● HOW TO COMPLETE THIS TASK: What lines below contain the string "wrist"? List them all.

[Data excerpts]
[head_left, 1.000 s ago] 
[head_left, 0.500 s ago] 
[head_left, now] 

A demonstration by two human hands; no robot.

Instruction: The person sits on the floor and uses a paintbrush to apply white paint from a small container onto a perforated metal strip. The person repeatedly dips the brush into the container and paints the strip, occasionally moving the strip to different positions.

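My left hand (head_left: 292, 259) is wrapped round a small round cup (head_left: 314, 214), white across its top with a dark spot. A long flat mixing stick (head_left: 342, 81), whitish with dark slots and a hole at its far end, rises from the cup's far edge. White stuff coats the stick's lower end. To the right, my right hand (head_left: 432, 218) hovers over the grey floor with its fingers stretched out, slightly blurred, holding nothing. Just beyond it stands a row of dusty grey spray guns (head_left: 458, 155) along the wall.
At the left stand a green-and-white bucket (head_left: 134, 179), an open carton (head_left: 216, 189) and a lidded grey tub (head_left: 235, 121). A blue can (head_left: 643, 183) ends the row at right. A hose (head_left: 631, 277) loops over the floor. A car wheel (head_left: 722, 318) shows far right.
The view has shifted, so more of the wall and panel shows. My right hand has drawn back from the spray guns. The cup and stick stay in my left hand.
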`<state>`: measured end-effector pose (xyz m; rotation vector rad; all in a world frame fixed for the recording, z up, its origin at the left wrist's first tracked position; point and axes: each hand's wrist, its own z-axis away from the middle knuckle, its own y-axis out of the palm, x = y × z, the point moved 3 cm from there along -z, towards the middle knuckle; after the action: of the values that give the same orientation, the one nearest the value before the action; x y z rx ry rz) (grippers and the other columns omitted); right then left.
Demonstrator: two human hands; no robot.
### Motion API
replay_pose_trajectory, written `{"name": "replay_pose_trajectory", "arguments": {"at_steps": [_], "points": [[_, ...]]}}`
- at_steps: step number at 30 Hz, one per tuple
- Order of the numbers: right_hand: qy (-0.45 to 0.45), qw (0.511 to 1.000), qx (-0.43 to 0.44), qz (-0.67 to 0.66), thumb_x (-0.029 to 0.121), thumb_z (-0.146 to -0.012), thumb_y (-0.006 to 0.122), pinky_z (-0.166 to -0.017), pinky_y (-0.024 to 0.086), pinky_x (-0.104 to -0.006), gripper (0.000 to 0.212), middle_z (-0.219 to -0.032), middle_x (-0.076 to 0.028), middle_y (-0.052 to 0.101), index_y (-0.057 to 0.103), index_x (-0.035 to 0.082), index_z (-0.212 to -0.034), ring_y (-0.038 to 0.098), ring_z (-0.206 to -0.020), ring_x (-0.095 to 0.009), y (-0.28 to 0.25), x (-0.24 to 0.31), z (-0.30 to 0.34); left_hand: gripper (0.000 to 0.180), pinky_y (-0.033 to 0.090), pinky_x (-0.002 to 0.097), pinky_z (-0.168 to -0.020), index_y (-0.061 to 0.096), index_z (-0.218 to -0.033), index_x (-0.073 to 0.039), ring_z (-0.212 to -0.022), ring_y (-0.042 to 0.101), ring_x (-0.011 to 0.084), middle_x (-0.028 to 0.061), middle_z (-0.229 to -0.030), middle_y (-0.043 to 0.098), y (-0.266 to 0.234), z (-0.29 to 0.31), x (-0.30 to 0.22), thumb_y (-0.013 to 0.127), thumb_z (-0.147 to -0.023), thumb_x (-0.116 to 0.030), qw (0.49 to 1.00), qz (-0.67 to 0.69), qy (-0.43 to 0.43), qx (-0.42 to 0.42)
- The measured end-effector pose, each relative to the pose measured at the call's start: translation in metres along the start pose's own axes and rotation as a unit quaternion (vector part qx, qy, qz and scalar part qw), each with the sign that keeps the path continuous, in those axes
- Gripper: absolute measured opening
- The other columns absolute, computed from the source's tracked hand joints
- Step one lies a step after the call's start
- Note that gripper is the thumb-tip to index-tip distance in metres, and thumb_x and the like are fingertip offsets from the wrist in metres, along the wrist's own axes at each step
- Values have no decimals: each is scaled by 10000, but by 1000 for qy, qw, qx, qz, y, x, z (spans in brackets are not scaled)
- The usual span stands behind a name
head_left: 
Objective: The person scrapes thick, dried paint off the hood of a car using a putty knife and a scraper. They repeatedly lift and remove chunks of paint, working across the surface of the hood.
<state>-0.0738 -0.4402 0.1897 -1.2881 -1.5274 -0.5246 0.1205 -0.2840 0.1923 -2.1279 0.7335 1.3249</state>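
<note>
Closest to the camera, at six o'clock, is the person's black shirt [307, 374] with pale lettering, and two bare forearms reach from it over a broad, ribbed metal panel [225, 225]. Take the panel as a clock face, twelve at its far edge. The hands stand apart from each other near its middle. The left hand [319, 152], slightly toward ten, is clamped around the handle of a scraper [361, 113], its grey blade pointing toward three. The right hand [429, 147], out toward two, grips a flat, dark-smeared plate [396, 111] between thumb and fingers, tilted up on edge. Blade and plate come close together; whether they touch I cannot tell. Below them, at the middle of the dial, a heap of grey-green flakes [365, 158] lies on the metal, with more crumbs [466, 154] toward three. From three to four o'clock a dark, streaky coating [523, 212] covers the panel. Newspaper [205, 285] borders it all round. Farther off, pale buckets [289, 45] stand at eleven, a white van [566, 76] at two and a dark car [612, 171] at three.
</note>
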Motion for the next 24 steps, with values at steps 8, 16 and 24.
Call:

● EXERCISE RESPONSE:
`<state>`: measured end-effector pose (xyz m; rotation vector rad; all in a world frame fixed for the recording, z up, its origin at the left wrist's first tracked position; point and axes: each hand's wrist, its own z-axis away from the middle knuckle, its own y-axis out of the palm, x = y × z, the point moved 3 cm from there along -z, towards the middle knuckle; after the action: of the values that give the same orientation, the one nearest the value before the action; x y z rx ry rz) (grippers and the other columns omitted); right then left.
- Note that gripper is the thumb-tip to index-tip distance in metres, and thumb_x and the like are fingertip offsets from the wrist in metres, along the wrist's own axes at each step

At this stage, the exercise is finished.